■ TO DO
All lines from the opening of the data to the line containing "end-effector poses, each" must be returned unchanged, and only those lines.

··········

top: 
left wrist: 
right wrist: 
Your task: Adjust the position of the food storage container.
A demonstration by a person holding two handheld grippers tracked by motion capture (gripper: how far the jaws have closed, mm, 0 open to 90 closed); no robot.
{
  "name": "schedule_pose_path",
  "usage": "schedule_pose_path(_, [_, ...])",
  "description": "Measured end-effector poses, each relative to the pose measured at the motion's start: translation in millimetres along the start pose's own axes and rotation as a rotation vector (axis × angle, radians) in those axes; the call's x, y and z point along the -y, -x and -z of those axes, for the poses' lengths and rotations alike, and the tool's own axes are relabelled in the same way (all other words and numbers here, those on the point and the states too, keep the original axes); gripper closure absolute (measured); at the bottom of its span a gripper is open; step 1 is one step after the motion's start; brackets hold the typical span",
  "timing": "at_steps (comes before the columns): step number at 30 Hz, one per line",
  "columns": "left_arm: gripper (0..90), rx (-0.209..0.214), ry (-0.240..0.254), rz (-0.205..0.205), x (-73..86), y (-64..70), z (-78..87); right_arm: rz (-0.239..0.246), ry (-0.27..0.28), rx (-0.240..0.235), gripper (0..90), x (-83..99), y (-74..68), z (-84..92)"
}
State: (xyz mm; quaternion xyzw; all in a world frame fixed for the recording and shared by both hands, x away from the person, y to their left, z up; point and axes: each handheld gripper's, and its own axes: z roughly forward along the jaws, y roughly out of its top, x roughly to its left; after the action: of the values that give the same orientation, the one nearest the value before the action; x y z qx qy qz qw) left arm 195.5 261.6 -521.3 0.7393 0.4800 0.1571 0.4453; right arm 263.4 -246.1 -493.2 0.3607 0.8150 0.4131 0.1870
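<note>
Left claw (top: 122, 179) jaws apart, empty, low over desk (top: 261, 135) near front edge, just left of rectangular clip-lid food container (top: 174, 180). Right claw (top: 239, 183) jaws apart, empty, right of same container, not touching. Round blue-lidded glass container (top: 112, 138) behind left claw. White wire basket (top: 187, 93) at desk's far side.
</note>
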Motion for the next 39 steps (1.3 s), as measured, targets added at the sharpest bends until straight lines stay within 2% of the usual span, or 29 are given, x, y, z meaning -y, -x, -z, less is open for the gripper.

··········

■ COMPLETED EXERCISE
top: 
left wrist: 
right wrist: 
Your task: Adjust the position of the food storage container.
A demonstration by a person holding two handheld grippers tracked by motion capture (gripper: how far the jaws have closed, mm, 0 open to 90 closed); no robot.
{
  "name": "schedule_pose_path",
  "usage": "schedule_pose_path(_, [_, ...])",
  "description": "Measured end-effector poses, each relative to the pose measured at the motion's start: translation in millimetres along the start pose's own axes and rotation as a rotation vector (axis × angle, radians) in those axes; the call's x, y and z point along the -y, -x and -z of those axes, for the poses' lengths and rotations alike, and the tool's own axes are relabelled in the same way (all other words and numbers here, those on the point and the states too, keep the original axes); gripper closure absolute (measured); at the bottom of its span a gripper is open; step 1 is one step after the motion's start; brackets hold the typical span",

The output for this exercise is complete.